5.3 Option C: Kamaji + CAPI¶

What it is¶

The platform operates a management cluster and treats tenant clusters as declarative infrastructure.

Why it is not first¶

Kamaji + CAPI is attractive when: - cluster count is high, - control-plane cost matters materially, - and the platform is ready to own a full cluster-management substrate.

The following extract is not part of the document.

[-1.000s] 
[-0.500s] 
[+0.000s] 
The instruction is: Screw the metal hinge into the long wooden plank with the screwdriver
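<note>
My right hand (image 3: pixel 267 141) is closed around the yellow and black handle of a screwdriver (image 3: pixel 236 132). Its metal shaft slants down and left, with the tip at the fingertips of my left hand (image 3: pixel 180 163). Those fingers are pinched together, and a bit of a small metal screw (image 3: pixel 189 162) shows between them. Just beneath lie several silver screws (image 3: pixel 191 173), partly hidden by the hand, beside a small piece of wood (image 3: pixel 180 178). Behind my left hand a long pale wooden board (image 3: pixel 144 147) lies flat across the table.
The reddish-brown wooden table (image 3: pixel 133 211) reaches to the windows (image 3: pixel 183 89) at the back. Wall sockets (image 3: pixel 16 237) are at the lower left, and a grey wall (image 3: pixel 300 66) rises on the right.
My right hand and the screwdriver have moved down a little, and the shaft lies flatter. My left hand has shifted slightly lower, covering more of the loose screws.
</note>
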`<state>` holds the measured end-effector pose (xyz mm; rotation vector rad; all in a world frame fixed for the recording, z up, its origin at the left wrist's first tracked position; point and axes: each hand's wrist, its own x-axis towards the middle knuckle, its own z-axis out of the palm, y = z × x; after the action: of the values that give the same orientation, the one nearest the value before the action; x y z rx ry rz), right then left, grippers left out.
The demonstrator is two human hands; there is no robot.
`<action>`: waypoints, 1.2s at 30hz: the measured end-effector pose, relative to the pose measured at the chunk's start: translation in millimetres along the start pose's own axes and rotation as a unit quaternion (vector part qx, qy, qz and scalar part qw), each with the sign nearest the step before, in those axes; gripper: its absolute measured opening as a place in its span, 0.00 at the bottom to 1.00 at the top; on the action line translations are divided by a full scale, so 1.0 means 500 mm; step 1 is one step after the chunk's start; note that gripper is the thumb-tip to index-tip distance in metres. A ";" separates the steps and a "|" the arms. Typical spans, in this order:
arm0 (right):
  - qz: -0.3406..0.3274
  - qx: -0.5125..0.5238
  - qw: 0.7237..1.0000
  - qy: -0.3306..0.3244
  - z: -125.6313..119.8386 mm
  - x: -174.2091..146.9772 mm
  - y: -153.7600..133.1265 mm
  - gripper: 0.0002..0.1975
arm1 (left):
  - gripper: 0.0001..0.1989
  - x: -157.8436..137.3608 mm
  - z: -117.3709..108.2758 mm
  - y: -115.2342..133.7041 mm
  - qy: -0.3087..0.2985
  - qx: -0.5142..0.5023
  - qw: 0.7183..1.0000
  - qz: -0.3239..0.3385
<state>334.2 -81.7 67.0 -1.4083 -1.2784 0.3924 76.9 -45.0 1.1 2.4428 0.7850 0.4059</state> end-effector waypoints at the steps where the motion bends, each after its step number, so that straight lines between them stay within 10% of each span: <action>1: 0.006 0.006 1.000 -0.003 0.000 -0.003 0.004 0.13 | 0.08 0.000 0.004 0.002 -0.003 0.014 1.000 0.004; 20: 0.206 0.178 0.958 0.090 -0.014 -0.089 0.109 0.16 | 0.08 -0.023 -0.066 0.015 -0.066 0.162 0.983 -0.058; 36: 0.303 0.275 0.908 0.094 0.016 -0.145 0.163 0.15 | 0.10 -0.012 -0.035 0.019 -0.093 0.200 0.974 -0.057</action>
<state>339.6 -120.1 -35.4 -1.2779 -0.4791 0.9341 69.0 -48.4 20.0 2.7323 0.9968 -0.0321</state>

It does not validate the current app-platform model. It creates a new platform subsystem.

Recommendation¶

Do not start here. Revisit only after: - the managed Kubernetes product exists, - Rancher or another manager proves real demand, - and dedicated control-plane cost becomes painful.

6. Comparison¶

Dimension	Self-Managed RKE2	Managed K8s via Rancher	Kamaji + CAPI
Product promise	bootstrap only	managed cluster lifecycle	managed cluster lifecycle + control-plane density
Fastest path	yes	no	no
Validates app-runtime model	yes	partly yes	mostly no
Requires embedded UI	no	yes	optional
Requires day-2 ops model	low	high	very high
Requires new platform substrate	low	medium	high
Control-boundary risk	low if platform-owned bootstrap	medium if Rancher gets raw node control	high implementation burden
Recommended timing	first	second	later

7. Recommendation¶

7.1 Product sequence¶

Phase 0: app-runtime hardening Build the generic primitives missing for distributed apps.
Phase 1: self-managed RKE2 Ship a narrow, explicit validation offering.
Phase 2: managed Kubernetes with Rancher Only after the control boundary and embedded-UI contracts are solid.
Phase 3: evaluate Kamaji Only if scale and economics justify it.

7.2 Why this sequence¶

It matches current platform maturity.
It reuses the Slurm lessons instead of skipping them.
It avoids building a Kubernetes management plane before the platform can even model distributed-app health and embedded UIs correctly.

8. Implementation Phases¶

Phase 0: Platform prerequisites¶

Work	Description
App member read model	Members, roles, node binding, endpoint/network info, health
Rich phase API	Instance progress and component health reporting
Embedded UI gateway contract	Reverse proxy, auth modes, WS, session model
Runtime recovery model	Retry, reconcile, intervention, repair flows
Workload UX support	Running vs attention-needed workload visibility

Phase 1: Self-managed RKE2¶

Work	Description
Catalog entry	Explicitly labeled self-managed Kubernetes
Placement schema	Server + agent placement intent
Worker lifecycle	Ordered bootstrap and kubeconfig delivery
Validation test	Deploy cluster, verify node join and kubeconfig usability

Phase 2: Managed Kubernetes with Rancher¶

Work	Description
Rancher management plane	HA Rancher operated by platform
Integration boundary	Platform-owned execution path between Rancher intent and node mutation
Cluster request UX	Name, version, topology, SKU/template selection
Instance detail UX	Overview, Kubeconfig, Nodes, Health, Rancher UI
Day-2 model	Scale, upgrade, repair, support boundary

Phase 3: Scale evaluation¶

Work	Description
Fleet economics review	Measure dedicated control-plane overhead
Kamaji feasibility	Only if cluster count and cost justify it
Migration plan	Keep tenant UX stable if backend changes

9. Open Questions¶

Should managed Kubernetes control-plane nodes be tenant-billed, platform-billed, or template-dependent?
What is the default cluster endpoint model: public, private, or tenant-network-only?
What is the first supported storage class story for tenant clusters, and is the first backend Weka or another CSI-backed shared filesystem?
Is embedded Rancher required for MVP, or is kubeconfig-first with optional link-out enough?
If Rancher integration needs direct node credentials, is that acceptable at all under the current platform control model?
Should storage be exposed only inside tenant RKE2 clusters as PVCs, or should GPUaaS also expose a direct external storage access path?
What network path should storage traffic use, and what must the platform do to avoid depending on the default RKE2 VXLAN pod overlay for high-throughput storage?

10. Final Decision¶

The platform should not start by building "managed Kubernetes". It should start by building the missing distributed-app primitives and validating them with self-managed RKE2.

If that succeeds, Rancher is the right managed-Kubernetes direction, but only with a platform-owned execution boundary.

Kamaji remains a later optimization, not the first product.